72. Plaintiff has commenced this civil action against Defendants pursuant to, inter alia, 42 U.S.C. § 6972(a)(1)(B) of RCRA ( 42 U.S.C. § 6901, et seq.), because Defendants are past owners and/or operators of a treatment, storage, or disposal Facility, who have contributed or are contributing to the past or present handling, storage, treatment, transportation, or disposal of solid and hazardous waste, which may present an imminent and substantial endangerment to health and/or the environment.

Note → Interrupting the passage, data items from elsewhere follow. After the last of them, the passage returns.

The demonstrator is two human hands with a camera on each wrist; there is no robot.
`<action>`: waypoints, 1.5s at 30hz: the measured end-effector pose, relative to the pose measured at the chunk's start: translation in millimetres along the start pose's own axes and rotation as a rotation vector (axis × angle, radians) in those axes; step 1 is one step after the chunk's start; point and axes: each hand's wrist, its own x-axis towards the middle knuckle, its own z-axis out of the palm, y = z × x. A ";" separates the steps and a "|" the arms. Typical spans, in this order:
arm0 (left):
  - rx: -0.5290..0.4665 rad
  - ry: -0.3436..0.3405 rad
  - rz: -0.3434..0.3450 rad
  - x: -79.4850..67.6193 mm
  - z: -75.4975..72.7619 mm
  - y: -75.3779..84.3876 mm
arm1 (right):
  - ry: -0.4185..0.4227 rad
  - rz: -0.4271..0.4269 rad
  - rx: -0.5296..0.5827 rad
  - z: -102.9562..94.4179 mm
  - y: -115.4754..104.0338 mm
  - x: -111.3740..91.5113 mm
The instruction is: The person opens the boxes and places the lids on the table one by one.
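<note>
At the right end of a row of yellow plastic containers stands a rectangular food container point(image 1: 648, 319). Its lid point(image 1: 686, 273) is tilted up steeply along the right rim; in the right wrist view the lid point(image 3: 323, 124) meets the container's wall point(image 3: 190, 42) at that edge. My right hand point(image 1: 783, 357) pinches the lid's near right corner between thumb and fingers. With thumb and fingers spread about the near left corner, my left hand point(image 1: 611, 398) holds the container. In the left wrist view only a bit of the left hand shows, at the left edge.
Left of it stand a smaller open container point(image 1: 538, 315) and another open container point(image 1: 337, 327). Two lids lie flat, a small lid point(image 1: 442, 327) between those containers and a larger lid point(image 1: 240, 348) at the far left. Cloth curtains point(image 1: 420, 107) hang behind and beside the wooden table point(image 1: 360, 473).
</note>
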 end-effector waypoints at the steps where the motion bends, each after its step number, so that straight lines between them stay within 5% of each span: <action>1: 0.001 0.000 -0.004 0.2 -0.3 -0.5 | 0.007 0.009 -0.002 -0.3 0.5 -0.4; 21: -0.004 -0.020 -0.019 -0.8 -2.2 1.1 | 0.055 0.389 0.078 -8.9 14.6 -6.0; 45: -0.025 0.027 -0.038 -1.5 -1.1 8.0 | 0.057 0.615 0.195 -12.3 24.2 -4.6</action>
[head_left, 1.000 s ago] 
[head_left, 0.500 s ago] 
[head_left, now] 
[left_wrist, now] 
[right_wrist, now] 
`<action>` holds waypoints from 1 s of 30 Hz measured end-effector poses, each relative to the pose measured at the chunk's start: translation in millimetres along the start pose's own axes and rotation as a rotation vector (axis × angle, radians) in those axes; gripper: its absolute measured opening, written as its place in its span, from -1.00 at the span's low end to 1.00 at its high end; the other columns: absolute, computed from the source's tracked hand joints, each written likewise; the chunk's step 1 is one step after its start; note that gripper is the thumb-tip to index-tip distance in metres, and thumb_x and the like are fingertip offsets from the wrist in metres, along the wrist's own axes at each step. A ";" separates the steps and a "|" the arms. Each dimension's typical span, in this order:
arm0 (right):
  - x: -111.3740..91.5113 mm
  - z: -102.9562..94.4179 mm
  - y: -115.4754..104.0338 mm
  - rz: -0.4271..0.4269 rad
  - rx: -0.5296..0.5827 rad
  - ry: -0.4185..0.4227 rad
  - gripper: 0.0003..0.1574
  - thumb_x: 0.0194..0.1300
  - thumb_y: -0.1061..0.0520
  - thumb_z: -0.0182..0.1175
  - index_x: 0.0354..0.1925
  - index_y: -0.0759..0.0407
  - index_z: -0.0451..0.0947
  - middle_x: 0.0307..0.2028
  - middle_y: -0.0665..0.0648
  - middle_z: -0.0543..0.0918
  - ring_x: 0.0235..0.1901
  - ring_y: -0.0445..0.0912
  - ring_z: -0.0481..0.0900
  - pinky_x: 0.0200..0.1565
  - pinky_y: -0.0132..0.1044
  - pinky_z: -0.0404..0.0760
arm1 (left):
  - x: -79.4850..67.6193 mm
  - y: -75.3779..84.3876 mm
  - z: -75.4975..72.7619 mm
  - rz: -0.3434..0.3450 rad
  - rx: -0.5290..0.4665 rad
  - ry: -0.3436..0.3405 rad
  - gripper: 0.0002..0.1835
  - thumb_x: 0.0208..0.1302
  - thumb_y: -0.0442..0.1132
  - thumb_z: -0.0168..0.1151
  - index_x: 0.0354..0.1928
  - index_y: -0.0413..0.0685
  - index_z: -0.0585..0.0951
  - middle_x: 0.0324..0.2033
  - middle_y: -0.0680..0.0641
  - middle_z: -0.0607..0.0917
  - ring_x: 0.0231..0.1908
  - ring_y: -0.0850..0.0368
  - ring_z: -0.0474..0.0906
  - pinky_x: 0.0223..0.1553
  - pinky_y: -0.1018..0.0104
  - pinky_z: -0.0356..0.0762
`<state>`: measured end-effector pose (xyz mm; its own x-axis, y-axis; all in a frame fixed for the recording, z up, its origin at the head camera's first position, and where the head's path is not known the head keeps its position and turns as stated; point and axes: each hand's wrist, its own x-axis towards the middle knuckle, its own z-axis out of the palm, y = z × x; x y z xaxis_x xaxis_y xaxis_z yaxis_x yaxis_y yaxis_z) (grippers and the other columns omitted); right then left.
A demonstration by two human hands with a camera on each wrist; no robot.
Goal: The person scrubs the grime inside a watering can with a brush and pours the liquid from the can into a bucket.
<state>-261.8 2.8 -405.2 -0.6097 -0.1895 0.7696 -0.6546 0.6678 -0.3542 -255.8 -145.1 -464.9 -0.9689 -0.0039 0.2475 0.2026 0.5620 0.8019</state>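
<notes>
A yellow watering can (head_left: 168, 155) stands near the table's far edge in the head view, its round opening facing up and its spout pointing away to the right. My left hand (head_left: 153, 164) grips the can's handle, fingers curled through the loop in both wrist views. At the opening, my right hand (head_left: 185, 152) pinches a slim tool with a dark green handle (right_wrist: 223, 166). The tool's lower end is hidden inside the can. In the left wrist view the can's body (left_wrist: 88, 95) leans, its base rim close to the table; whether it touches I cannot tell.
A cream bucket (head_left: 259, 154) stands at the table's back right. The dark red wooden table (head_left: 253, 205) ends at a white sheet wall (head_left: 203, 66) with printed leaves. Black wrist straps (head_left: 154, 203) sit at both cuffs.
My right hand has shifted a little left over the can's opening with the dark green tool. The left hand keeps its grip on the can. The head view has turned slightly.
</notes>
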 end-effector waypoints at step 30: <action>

73. Defendants' illegal operation of the Facility located on the Property, open dumping violations, continued presence of solid and/or hazardous waste discharged by Defendants, releases and introduction of solid and/or hazardous waste into the environment in violation of State Regulations and federal regulations, and other acts and omissions of Defendants, including without limitation conduct constituting violations of RCRA, C.R.S. § 25-15-101, et seq., and applicable State and federal law pertaining to clean water, in part demonstrate that Defendants contributed and/or are contributing to the past and present handling, storage, treatment, transportation, or disposal of solid and hazardous waste, which may present an imminent and substantial endangerment to health and/or the environment.

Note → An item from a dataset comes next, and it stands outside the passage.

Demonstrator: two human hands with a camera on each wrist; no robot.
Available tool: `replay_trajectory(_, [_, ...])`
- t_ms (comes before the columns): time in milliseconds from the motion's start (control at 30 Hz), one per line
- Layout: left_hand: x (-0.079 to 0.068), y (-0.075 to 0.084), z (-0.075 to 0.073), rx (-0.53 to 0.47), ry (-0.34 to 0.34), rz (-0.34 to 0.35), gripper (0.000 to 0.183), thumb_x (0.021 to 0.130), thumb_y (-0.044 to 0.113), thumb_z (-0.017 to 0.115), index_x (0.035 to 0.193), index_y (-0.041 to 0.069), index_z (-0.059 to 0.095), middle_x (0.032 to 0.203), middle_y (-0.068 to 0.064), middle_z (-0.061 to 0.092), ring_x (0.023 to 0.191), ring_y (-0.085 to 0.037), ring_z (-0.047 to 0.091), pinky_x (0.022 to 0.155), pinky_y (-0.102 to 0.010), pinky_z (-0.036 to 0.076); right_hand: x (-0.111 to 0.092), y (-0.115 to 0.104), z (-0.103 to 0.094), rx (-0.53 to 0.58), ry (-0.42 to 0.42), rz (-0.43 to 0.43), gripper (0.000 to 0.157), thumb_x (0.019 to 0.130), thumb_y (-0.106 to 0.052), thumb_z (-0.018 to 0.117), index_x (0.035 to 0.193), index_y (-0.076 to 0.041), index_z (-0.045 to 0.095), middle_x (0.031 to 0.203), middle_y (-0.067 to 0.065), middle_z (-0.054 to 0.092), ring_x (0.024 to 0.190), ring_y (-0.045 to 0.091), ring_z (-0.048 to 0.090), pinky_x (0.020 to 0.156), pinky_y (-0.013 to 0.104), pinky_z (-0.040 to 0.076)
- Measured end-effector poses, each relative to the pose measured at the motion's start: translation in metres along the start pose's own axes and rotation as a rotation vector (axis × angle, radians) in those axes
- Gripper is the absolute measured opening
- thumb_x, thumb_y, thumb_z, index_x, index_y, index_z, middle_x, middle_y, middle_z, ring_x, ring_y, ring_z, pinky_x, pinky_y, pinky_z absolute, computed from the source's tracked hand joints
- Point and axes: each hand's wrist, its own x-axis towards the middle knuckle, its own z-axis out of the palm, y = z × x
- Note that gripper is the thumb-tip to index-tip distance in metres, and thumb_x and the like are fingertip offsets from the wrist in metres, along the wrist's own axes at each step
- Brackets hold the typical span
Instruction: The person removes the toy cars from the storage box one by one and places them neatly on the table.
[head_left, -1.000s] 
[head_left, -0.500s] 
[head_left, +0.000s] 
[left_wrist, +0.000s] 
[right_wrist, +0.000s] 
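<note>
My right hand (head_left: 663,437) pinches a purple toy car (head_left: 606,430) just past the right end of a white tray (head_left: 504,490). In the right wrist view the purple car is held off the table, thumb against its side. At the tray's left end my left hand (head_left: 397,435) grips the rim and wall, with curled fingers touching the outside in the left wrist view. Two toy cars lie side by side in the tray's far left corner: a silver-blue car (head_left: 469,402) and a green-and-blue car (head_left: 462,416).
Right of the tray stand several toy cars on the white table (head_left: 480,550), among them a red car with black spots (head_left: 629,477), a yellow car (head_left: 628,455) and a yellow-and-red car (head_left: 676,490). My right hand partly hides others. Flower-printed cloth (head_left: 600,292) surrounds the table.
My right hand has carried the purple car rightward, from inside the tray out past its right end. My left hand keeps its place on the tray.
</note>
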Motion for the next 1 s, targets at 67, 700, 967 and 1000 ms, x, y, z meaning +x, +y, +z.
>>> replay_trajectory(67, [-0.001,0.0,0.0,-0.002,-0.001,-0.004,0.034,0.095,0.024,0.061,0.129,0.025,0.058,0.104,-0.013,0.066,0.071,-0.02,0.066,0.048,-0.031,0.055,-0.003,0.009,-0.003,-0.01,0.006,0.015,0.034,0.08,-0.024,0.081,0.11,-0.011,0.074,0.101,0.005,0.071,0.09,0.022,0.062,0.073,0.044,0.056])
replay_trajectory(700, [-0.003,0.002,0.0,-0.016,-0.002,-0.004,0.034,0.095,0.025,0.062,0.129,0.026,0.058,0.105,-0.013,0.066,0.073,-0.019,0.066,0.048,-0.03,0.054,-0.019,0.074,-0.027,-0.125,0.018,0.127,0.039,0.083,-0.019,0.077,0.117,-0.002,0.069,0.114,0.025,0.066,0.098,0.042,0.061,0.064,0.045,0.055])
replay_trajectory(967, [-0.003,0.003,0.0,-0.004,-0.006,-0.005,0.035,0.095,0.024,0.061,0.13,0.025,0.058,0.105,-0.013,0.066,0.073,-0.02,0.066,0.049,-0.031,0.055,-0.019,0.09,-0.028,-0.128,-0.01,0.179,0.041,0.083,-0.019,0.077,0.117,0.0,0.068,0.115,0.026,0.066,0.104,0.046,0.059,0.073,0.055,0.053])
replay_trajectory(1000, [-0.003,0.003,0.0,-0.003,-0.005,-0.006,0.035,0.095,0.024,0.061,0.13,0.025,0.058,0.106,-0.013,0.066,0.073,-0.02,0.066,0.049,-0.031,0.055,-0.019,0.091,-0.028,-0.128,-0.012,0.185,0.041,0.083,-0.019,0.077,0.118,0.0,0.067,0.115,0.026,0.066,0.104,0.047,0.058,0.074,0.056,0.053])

Although the objected-to paragraphs — if read out of the context of the remaining paragraphs — could be interpreted to allege Brown Group is liable under Section 6972(a)(1)(A), they could also be read to allege exactly what is required under Section 6972(a)(1)(B), namely, that Brown Group is a "past or present generator, past or present transporter, or past or present owner or operator of a treatment, storage, or disposal facility, who has contributed or who is contributing to the past or present handling, storage, treatment, transportation, or disposal of any solid or hazardous waste which may present an imminent and substantial endangerment to health or the environment." See 42 U.S.C. § 6972(a)(1)(B). In light of the general disfavor afforded to Rule 12(f) motions, I decline to strike portions of Plaintiff's Third Amended Complaint [ Docket # 110] based merely on the semantic possibility that such paragraphs could be interpreted as requesting unavailable relief.
IV. CONCLUSION
Accordingly, IT IS ORDERED that Brown Group's Motion to Strike Allegations and Dismiss Claims in the Third Amended Complaint [ Docket # 116] is GRANTED in part and DENIED in part as follows:
1. Plaintiff's Claims Seven and Eight in its Third Amended Complaint [ Docket # 110] are DISMISSED WITHOUT PREJUDICE;
2. Brown Group's motion to strike portions of Plaintiff's Third Amended Complaint is DENIED.